| EXERCISE AIM |
Only the pictures should be left out; write out all other data exactly.

▬▬▬

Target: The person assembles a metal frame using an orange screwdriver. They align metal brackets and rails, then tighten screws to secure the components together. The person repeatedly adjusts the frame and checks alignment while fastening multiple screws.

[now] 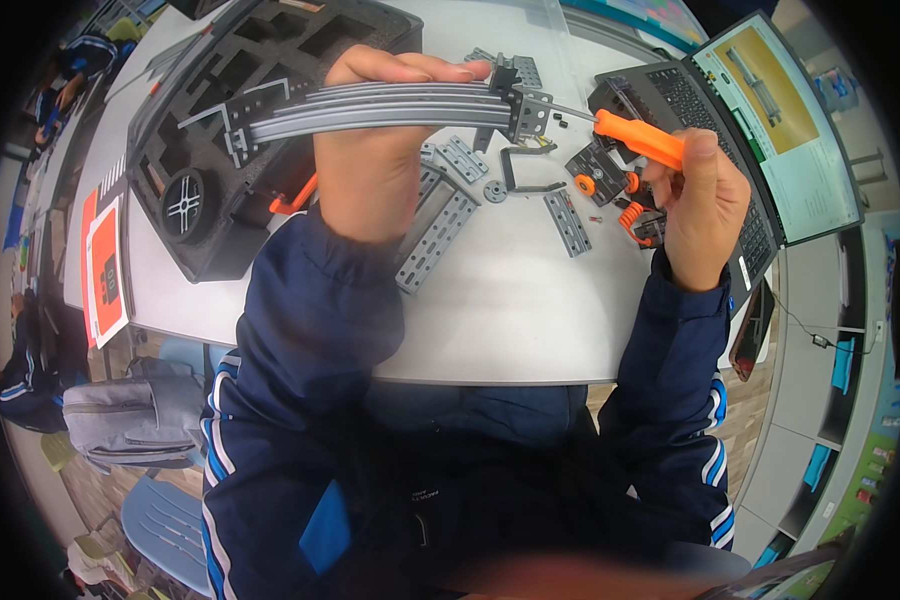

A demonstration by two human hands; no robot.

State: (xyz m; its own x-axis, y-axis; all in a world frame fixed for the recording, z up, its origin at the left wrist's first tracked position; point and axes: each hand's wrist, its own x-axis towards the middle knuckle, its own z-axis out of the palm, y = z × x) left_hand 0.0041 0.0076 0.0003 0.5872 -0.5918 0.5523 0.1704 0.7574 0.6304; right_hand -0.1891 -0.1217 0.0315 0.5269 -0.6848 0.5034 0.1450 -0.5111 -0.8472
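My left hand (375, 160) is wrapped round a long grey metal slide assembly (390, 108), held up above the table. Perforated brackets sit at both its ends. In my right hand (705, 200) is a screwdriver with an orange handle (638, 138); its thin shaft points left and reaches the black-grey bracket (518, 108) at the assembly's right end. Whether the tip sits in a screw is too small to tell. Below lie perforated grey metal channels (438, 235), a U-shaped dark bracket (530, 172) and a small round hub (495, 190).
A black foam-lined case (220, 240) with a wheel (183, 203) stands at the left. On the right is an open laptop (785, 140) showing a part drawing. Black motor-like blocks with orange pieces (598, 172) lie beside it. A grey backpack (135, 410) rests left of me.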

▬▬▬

| ANSWER SPACE |
Target: The person assembles a metal frame using an orange screwdriver. They align metal brackets and rails, then tighten screws to secure the components together. The person repeatedly adjusts the frame and checks alignment while fastening multiple screws.

[now] 

A demonstration by two human hands; no robot.

State: (xyz m; its own x-axis, y-axis; all in a world frame fixed for the recording, z up, its origin at the left wrist's first tracked position; point and axes: each hand's wrist, its own x-axis towards the middle knuckle, its own z-axis out of the palm, y = z × x) left_hand 0.0041 0.0076 0.0003 0.5872 -0.5918 0.5523 0.1704 0.7574 0.6304; right_hand -0.1891 -0.1217 0.0315 0.5269 -0.6848 0.5034 0.1450 -0.5111 -0.8472
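My left hand (375, 160) is wrapped round a long grey metal slide assembly (390, 108), held up above the table. Perforated brackets sit at both its ends. In my right hand (705, 200) is a screwdriver with an orange handle (638, 138); its thin shaft points left and reaches the black-grey bracket (518, 108) at the assembly's right end. Whether the tip sits in a screw is too small to tell. Below lie perforated grey metal channels (438, 235), a U-shaped dark bracket (530, 172) and a small round hub (495, 190).
A black foam-lined case (220, 240) with a wheel (183, 203) stands at the left. On the right is an open laptop (785, 140) showing a part drawing. Black motor-like blocks with orange pieces (598, 172) lie beside it. A grey backpack (135, 410) rests left of me.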

The exercise is complete as it stands.